Required work:
What lines of the listing include the string "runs"? Show them all.

Provided material:
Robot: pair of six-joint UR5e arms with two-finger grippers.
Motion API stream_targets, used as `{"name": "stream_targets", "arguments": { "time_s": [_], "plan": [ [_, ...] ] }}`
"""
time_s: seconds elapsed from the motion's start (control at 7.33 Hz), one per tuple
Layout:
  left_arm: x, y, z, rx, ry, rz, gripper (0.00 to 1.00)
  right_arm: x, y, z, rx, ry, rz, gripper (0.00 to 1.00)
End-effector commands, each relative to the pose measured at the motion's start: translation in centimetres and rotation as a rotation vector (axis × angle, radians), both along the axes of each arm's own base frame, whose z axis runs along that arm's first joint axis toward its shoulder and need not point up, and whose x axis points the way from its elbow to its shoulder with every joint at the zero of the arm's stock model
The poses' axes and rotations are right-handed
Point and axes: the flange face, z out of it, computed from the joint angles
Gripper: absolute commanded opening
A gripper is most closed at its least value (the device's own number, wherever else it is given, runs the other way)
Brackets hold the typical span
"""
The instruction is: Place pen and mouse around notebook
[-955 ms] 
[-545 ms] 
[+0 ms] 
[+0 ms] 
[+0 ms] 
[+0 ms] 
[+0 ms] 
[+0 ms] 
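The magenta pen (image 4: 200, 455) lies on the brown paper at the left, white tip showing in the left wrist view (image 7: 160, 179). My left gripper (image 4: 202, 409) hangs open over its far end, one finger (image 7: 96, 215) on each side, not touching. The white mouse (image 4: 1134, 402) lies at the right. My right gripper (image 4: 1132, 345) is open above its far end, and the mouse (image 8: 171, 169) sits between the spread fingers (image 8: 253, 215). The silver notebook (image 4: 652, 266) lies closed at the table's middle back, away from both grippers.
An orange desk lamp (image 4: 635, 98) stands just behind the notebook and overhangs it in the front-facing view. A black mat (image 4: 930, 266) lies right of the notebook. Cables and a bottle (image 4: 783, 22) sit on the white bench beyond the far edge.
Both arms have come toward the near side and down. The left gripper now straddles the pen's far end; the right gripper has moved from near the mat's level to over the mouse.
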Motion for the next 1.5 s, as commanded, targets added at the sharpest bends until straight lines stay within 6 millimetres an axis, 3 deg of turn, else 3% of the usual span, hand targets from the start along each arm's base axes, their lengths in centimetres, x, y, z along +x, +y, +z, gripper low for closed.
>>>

Response to the exercise:
End-effector commands, each relative to the pose measured at the motion's start: translation in centimetres and rotation as a rotation vector (axis × angle, radians), both along the axes of each arm's own base frame, whose z axis runs along that arm's first joint axis toward its shoulder and need not point up, and whose x axis points the way from its elbow to its shoulder with every joint at the zero of the arm's stock model
A gripper is most closed at its least value (the device's own number, wherever else it is given, runs the other way)

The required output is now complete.